PROPOS d’EUGÈNE LAMOUR (alias BÒS COTA) sur "LE CHALOSKA"(Charles Oscar)dans Le CARNAVAL DE JACMEL, HAÏTI.
- Wilson Décembre, PhD.
- 28 févr.
- 2 min de lecture

« Charles Oscar était un chef militaire, commandant de la police à Jacmel. Il est mort ici en 1915. Il était grand et fort. Il avait de gros pieds, de grosses dents et tout le monde avait peur delui. À un certain moment, il y avait une instabilité politique à Port-au-Prince - le président Sam venait d’être assassiné – Charles Oscar se saisit de l’opportunité pour s’emparer de 500 prisonniers de la prison locale et les tua tous. Il y avait tellement de sang que cela a formé une rivière de mort. La population s’est mise alors dans une telle colère qu’elle a déchiré le commandant en morceaux dans la rue avant de mettre le feu à ses restes. Il a été tué avec la même violence dont il avait usé contre les gens.

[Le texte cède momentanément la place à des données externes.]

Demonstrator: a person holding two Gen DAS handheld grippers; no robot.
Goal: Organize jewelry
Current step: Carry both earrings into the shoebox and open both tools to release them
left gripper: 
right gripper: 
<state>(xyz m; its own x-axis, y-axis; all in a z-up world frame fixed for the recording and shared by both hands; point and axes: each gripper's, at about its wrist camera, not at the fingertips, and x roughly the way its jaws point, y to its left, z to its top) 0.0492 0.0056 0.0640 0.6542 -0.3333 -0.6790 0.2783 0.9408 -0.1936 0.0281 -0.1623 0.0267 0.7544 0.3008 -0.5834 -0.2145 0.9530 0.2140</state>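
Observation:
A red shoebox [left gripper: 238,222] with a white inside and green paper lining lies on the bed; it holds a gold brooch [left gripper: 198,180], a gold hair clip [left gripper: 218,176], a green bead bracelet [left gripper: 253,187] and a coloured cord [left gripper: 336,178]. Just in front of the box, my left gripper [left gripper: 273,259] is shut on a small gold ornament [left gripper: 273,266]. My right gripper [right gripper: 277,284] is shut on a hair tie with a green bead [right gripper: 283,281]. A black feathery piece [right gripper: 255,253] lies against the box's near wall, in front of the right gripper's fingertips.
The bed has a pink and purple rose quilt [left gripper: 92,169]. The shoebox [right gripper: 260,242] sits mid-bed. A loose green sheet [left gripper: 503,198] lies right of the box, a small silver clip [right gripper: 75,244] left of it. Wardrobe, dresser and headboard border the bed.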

J’ai toujours été frappé par cette histoire, alors, en 1962, j’ai décidé de créer le personnage de Chaloska pour le Carnaval. J’ai dessiné l’uniforme militaire et j’ai fabriqué la fausse grosse dentition avec des dents de taureau que j’ai achetées au marché. Chaque année, je change le costume un tout petit peu en dessinant un différent chapeau pour le groupe.
Quand j’ai créé Chaloska, j’ai voulu aussi créer d’autres personnages pour l’accompagner. J’ai créé Maître Richard et Docteur Calypso. Maître Richard est un homme riche avec un grand sac rempli d’argent. Il a un ventre énorme. Il marche avec le groupe des Chaloska, passant son temps à acheter la justice en versant des pots-de-vin aux juges. Il représente l’impunité et la corruption qui se cachent derrière le phénomène Chaloska. Il est le vrai chef de la ville. Docteur Calypso, quant à lui, est un vieux bossu portant un costume noir et muni d’un bâton. Il travaille pour Chaloska en vérifiant la santé des prisonniers. Il rapporte toujours qu’ils sont en bonne santé alors qu’ils sont en train de mourir.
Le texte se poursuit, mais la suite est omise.